“You’re supposed to be my friend”
The low budget horror thriller Gut is a surprising work in that it isn’t surprising. Written and directed by New York’s School of Visual Arts graduate Elias, this psychological chiller has been released at a perfect time for diehard genre fans tired of the new torture porn style flooding the market. While most contemporary horrors try their hardest to be unique with twists and turns so obnoxiously convoluted that they bore instead of intrigue, Elias sticks to a more naturalistic approach depending heavily upon his characters’ motivations and evolutions. I often found myself ignoring the obvious in conjuring hypotheses of the killer’s identity, type of mental disorder was behind the carnage, and how it would all work itself out in the knick of time. All the while the film methodically unfolded to its own steady beat.

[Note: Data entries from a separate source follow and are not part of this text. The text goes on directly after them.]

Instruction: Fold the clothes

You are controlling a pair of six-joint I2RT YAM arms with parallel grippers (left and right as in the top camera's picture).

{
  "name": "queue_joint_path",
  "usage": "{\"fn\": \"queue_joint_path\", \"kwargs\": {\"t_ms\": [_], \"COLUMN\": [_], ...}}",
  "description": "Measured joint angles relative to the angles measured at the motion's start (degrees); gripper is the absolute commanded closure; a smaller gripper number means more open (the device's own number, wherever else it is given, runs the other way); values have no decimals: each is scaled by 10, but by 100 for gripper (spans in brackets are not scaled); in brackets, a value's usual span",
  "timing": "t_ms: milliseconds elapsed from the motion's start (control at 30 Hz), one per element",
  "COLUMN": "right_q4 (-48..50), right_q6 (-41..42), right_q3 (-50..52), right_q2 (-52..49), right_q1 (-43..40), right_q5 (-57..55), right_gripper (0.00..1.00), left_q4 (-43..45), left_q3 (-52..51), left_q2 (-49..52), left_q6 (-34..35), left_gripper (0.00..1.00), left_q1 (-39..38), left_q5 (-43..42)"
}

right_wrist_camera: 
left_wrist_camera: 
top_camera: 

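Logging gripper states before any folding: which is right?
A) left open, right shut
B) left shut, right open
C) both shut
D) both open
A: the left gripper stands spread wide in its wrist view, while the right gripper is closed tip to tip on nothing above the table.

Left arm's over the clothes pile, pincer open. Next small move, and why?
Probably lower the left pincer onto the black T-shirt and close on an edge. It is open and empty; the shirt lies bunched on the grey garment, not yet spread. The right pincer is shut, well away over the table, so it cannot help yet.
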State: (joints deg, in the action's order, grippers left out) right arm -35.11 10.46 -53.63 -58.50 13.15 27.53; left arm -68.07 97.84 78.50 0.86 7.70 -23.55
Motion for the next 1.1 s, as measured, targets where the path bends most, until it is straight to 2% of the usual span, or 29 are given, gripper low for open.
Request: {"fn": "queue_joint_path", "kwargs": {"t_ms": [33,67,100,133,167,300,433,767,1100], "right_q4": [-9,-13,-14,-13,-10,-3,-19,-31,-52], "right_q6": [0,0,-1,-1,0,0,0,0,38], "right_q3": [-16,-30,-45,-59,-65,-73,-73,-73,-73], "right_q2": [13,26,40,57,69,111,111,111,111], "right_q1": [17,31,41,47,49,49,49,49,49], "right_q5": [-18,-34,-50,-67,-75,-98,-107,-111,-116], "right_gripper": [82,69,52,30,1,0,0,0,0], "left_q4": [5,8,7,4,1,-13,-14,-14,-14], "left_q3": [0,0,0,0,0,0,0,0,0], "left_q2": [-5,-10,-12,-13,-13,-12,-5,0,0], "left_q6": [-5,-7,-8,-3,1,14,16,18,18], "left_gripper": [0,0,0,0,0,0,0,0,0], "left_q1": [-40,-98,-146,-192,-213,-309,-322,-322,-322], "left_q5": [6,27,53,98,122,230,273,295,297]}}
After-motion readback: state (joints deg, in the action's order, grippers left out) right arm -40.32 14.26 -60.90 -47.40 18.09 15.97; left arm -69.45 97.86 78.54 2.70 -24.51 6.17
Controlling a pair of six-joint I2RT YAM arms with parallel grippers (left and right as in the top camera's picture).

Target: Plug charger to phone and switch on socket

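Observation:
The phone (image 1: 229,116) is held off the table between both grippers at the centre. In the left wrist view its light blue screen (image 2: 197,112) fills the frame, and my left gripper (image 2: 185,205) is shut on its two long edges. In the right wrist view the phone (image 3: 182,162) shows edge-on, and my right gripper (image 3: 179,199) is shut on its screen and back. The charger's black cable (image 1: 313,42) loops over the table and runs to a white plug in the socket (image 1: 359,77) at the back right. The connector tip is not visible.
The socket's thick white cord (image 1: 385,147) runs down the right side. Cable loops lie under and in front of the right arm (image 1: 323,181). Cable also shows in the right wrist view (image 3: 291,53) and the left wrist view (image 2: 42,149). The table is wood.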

The pace admittedly began irking me around the midway mark to the point where I started checking the clock to count the minutes left. Watching the steady fracturing of best friends Tom (Jason Vail) and Dan’s (Nicholas Wilder) relationship wore a little thin as congenial smiles from their office cubicles turned to scowls of distrust and back again. Adulthood hit them both differently as the former became a family man with wife (Sarah Schoofs‘ Lily) and daughter (Kirstianna and Kaitlyn Mueller) while the latter continued his immature ways without an end in sight. So while Tom decided a change of hometown scenery might get him out of his personal funk, Dan had other ideas. To him, selfishly making his chum watch a snuff film was the perfect antidote to his malaise.
As far as the film is concerned, you can’t ask for a better icebreaker. Corny jokes and over-the-top antics on behalf of Dan in the workplace only go so far before something else is needed to spice things up. The two used to hang out all the time watching horror films with a couple beers for the blood and nudity they provided—why wouldn’t it get them smiling again now? It does to a point as their lunch breaks over diner burgers become more animated and the friendship a bit stronger, but the images conjured from the DVD’s depiction of a man gutting a naked woman with a knife before inserting his bare hand inside her are too much to simply shrug off as a ‘fun night at Dan’s’.

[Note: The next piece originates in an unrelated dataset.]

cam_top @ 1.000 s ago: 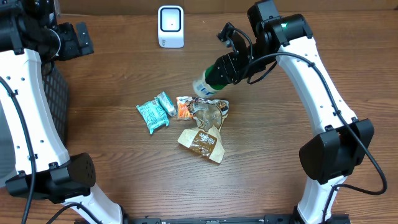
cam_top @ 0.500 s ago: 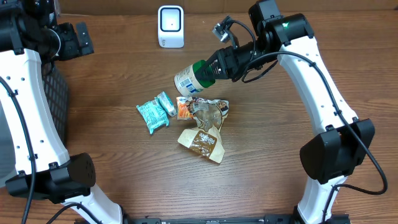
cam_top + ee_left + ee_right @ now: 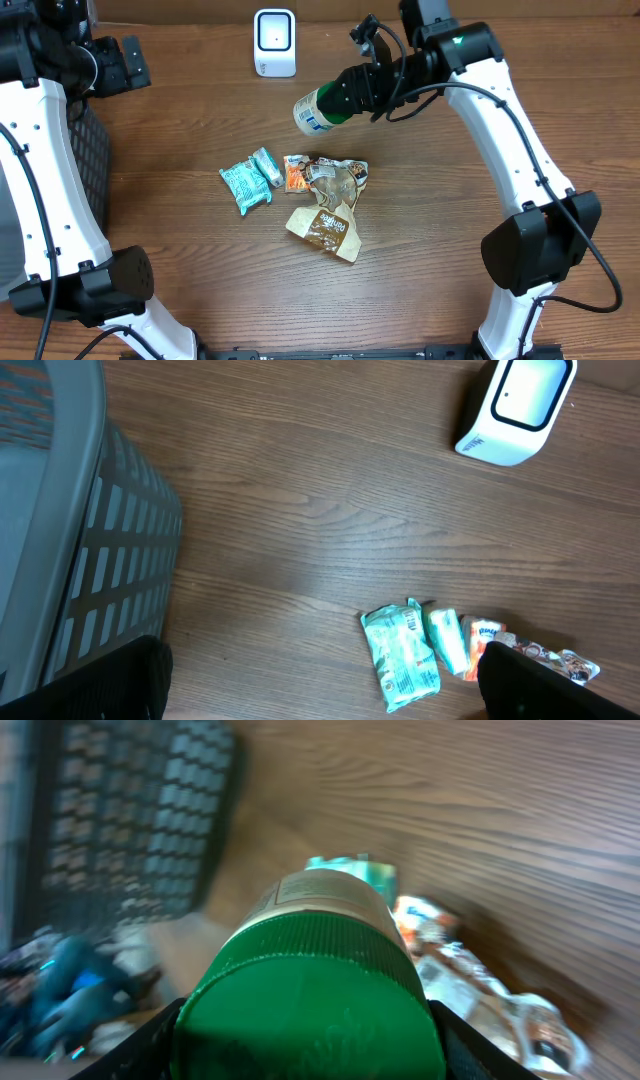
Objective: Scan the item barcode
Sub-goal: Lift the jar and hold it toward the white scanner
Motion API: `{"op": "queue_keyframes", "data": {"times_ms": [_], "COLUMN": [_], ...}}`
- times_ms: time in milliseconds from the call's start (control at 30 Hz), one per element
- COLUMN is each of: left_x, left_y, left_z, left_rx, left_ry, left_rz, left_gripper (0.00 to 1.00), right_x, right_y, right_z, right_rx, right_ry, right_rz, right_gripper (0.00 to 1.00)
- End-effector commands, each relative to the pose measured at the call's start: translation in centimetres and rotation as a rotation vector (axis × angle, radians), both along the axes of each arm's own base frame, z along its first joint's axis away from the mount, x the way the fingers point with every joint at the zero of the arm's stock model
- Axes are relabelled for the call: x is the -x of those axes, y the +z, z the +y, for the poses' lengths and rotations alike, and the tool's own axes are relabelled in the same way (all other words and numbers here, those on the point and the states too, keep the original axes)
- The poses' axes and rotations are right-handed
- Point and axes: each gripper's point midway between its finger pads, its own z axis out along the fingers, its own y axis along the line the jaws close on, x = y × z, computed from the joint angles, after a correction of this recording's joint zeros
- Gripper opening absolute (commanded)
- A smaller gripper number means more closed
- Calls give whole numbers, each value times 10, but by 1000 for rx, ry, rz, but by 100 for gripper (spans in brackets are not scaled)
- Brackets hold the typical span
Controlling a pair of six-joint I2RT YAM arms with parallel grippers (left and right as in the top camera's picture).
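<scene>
My right gripper (image 3: 352,92) is shut on a bottle (image 3: 316,110) with a green cap and a pale printed label, and holds it on its side in the air. The bottle's base points left, a little right of and below the white barcode scanner (image 3: 274,42) at the table's back edge. In the right wrist view the green cap (image 3: 310,995) fills the space between my fingers (image 3: 150,1042). My left gripper (image 3: 128,62) hangs open at the far left with nothing in it, and the scanner (image 3: 515,405) shows at the top right of its view.
Two teal packets (image 3: 248,183), an orange packet (image 3: 295,175), a clear wrapper (image 3: 335,178) and a brown pouch (image 3: 325,226) lie mid-table. A dark mesh basket (image 3: 88,150) stands at the left edge, under my left arm.
The right arm has carried the bottle up off the pile and back toward the scanner, turning it from tilted downward to lying level. The left arm has not moved.
</scene>
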Motion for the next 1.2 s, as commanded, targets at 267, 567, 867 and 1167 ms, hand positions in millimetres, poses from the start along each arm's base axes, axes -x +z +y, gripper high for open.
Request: {"op": "queue_keyframes", "data": {"times_ms": [267, 567, 867, 1167], "left_x": [2, 2, 2, 1], "left_y": [8, 8, 8, 8], "left_z": [-3, -3, -3, -3], "left_rx": [-4, -4, -4, -4], "left_ry": [-22, -22, -22, -22], "left_rz": [-24, -24, -24, -24], "left_gripper": [99, 100, 99, 100], "right_x": [-53, -126, -191, -230], "right_y": [75, 89, 48, -1], "right_z": [-12, 11, 59, 81], "right_rx": [222, 506, 710, 763], "right_ry": [-239, -377, -142, -105], "right_rz": [-389, -865, -1265, -1440], "right_gripper": [23, 17, 22, 22]}}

No, things between them get more strained, Tom’s home life becomes filtered through the horrific thoughts his girls may meet the same fate as in the video, and every step they make away from the screenings grows heavy by the unknown question of whether what they witnessed was real or not. Elias shoots it all with palpable suspense the first few back and forths, but unfortunately can’t quite sustain it with the addition of a second DVD, a murder that hits close to home, and the leads’ complete split apart. We become numb to the constant close-ups of both men’s sweaty, scared faces, uninterested in their fates while we’re busy deciding whether the films are a product of a third party or one of them either consciously or not.
As things escalate Elias draws parallels from his characters’ lives and the films they’re watching. We see Schoofs nude body in Tom’s bed and the diner’s waitress Sally (Angie Bullaro) in Dan’s. The sexual activity of both grows darker and darker as they descend into the soulless vacuum of nightmare the DVDs have cultivated, the sex step one on the alluring road to committing their own murders with the seeds of violence firmly planted in their minds. A new waitress pops up, Tom’s daughter Katie is seen playing with a neighborhood man’s dog, and every new figure entering the picture carries the mystery of either being just a periphery insert or an object of the men’s unraveling. When the friendship officially turns sour, it’s only a matter of time before someone strikes.

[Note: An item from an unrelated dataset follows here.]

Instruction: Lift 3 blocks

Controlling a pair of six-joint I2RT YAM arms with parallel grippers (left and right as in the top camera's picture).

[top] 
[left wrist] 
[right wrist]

Gut has a keen sense of blocking so we’re only allowed to see exactly what the director desires. The snuff films are deliberately shot with carefully focused framing—the one scene inside the murderer’s lair with camera suspended above his victim proving a particularly chilling moment. We invest in Tom and Dan’s lives because of this direct style, the lack of superfluous information letting us not be confused or distracted from the central plotline. Elias isn’t trying to trick us through his story progression; his depiction is simply that of two suburban men and the tricks the mind plays when the monotony of the ‘safe life’ no longer proves enough. Trust built over decades becomes inconsequential when the person on the other end is no longer the one you once knew.
With fun performances from Bullaro and fellow waitress Eve (Maria Victoria), Gut ends up more entertaining than originally expected from an independent release of its kind. Schoofs’ dotting wife can come off a bit fake at times and the Muellers push Katie into annoyance rather than precociousness, but these are things you can look past. And while Vail starts strong before the suspense crescendos him into a mess of one-note neuroses and anger, Wilder’s Dan is a constant treat throughout. From the hammy stuff trying to make his buddy smile to the authentic solitary tear when things get overly dark, his emotions are worn on his sleeve and help make his broken man believable. He and Tom must inevitably converge into a final confrontation and it thankfully satisfies while still leaving many answers up to the imagination.